Maybank sees deeper BSP easing to 4% as Philippines grapples with graft
Growth seen falling short until 2027
By Derco Rosal
At A Glance
- Malaysia-based Maybank Investment Banking Group stands in a more dovish position on the Bangko Sentral ng Pilipinas' (BSP) still-ongoing policy easing, pricing in a deeper cut to four percent in 2026 amid a graft-crippled economy and tame inflation.
Malaysia-based Maybank Investment Banking Group stands in a more dovish position on the Bangko Sentral ng Pilipinas’ (BSP) still-ongoing policy easing, pricing in a deeper cut to four percent in 2026 amid a graft-crippled economy and tame inflation.
Maybank economist Azril Rosli told a virtual press briefing on Tuesday, Jan. 20, that he expects the BSP to continue its interest rate easing cycle with an additional two quarter-point reductions—one each semester—to bring the benchmark rate to four percent from the current 4.5 percent.
This comes against the backdrop of a gross domestic product (GDP) growth slump expected to persist in the near term, and consumer prices remaining well-contained. Previously expecting growth to clock in within higher targets, Maybank has now shifted to a more bearish tone.

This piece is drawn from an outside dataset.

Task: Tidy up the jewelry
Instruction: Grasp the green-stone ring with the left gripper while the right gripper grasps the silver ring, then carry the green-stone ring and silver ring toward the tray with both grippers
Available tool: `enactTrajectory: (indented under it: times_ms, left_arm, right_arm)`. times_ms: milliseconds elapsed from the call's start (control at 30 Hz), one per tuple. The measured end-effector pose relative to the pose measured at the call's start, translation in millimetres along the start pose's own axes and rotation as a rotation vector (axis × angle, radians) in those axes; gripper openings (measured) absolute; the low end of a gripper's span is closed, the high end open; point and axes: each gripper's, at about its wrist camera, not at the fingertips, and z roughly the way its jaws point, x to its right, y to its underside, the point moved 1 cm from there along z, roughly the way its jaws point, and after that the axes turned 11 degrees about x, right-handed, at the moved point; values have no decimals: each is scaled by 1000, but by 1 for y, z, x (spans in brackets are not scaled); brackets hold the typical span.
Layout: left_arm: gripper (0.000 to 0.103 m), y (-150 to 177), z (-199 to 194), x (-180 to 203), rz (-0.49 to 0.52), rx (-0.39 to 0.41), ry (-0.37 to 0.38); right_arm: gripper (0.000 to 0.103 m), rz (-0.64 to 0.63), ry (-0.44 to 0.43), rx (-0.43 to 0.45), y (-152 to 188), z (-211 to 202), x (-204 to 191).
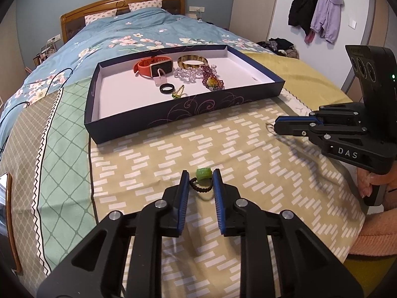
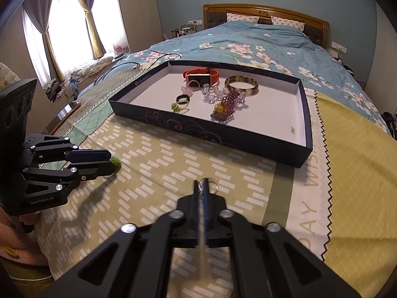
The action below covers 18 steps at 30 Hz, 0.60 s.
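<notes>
A dark blue tray (image 1: 173, 114) (image 2: 223, 136) lies on the bed and holds an orange watch (image 1: 148, 68) (image 2: 201, 75), a tortoiseshell bangle (image 1: 192, 60) (image 2: 241, 84), a purple bead bracelet (image 1: 211, 77) (image 2: 228, 106), clear beads, a black ring (image 1: 165, 89) (image 2: 183, 98) and a green charm. My left gripper (image 1: 201, 176) (image 2: 113, 161) is open around a green-stone ring with a dark beaded band (image 1: 203, 173) lying on the cloth. My right gripper (image 2: 203, 186) (image 1: 275, 125) is shut on a thin silver ring (image 2: 213, 185) (image 1: 269, 125).
The patterned cloth (image 1: 248, 149) covers the bed's near end in front of the tray. A yellow cloth (image 2: 347, 173) lies to the right. Black cables (image 1: 37, 92) run over the floral quilt at the left. A wooden edge (image 1: 10, 223) stands at far left.
</notes>
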Motion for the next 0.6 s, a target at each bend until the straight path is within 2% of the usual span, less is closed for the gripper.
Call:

Rosli massively lowered his 2025 growth assumption to 4.8 percent from 5.6 percent. Similarly, he sees Philippine output expansion slumping in 2026 to 4.9 percent from his previous forecast of 5.8 percent.
While the lender anticipates output growth to pick up in 2027, it would still fall short of the government’s lowered goal of 5.5 to 6.5 percent.
Kervin Sisayan, head of equity research at Maybank Securities Philippines, said that the Marcos Jr. administration’s introduction of its “big bold reforms” would likely have a negligible immediate impact on the lender’s 2026 growth assumptions, as “we’re still waiting for some of the concrete plans.”
As such, Maybank’s below-five-percent growth forecast for this year may not be revised. Sisayan argued that the “big bold reforms” will have an impact, but for longer-term growth.
Rosli stressed that achieving the upper end of the downscaled output growth goal for 2026—five to six percent—“will likely require swift and effective execution, rather than just policy announcements.”
Under these reforms, Rosli expects clearer policy guidance, more predictable regulations, and better collaboration between government and businesses, which is seen as boosting stalled private investments and speeding up project execution.
“These [reforms] could certainly help, particularly in infrastructure, energy, and other strategic industries, while also providing a meaningful boost to domestic demand in the second half of the year,” said Rosli.
Regarding his expected policy move from the BSP, Rosli said a deeper easing reflects the need for the monetary authorities to balance supporting the slowing economic growth, “with maintaining vigilance on emerging risks from the external trade outlook, as well as geopolitical tensions and tariff-related uncertainties.”
Inflation, meanwhile, is expected to gradually pick up to 2.2 percent in 2026 following a below-target 1.7-percent average in 2025. Maybank’s 2026 forecast, if realized, would bring the inflation rate back to the target band of two to four percent on the back of a fading base effect and stabilization of utility-related costs.
Flood control
Maybank believes the flood control fiasco has a “limited” impact on the domestic market and economy.
For one, the Philippines “has strong institutional processes, and impeachment proceedings follow a clear constitutional framework, helping to limit uncertainty and prevent policy disruptions,” Rosli said. “From an economic perspective, policy continuity remains intact.”
He explained that macroeconomic priorities such as inflation control, fiscal management, and infrastructure are guided by established institutions and medium-term plans rather than short-term politics.
As such, investor sentiment is expected to stay focused on fundamentals, supported by resilient domestic demand, stable inflation, and improving monetary conditions that cushion against temporary political uncertainties.
Even as the flood control saga continues to stretch further, the economist believes it will eventually be settled, fading in long-term development. It could put less pressure on the economy if the government succeeds in cleaning up the mess.
Interestingly, Maybank believes BSP easing could be a boon to the Philippine peso, with the local currency expected to hold steady against the United States (US) dollar. It expects the peso to trade at ₱58 per US dollar in the first quarter, despite the local currency’s recent slump.
Maybank even sees the peso appreciating to ₱57.5 per US dollar in the second quarter, before slipping back to the ₱59:$1 territory in the third quarter and closing the year at ₱59.5 against the greenback.
Rosli said that the persisting trade deficit could be blamed on a weakening peso, as it supports domestic demand for the US dollar.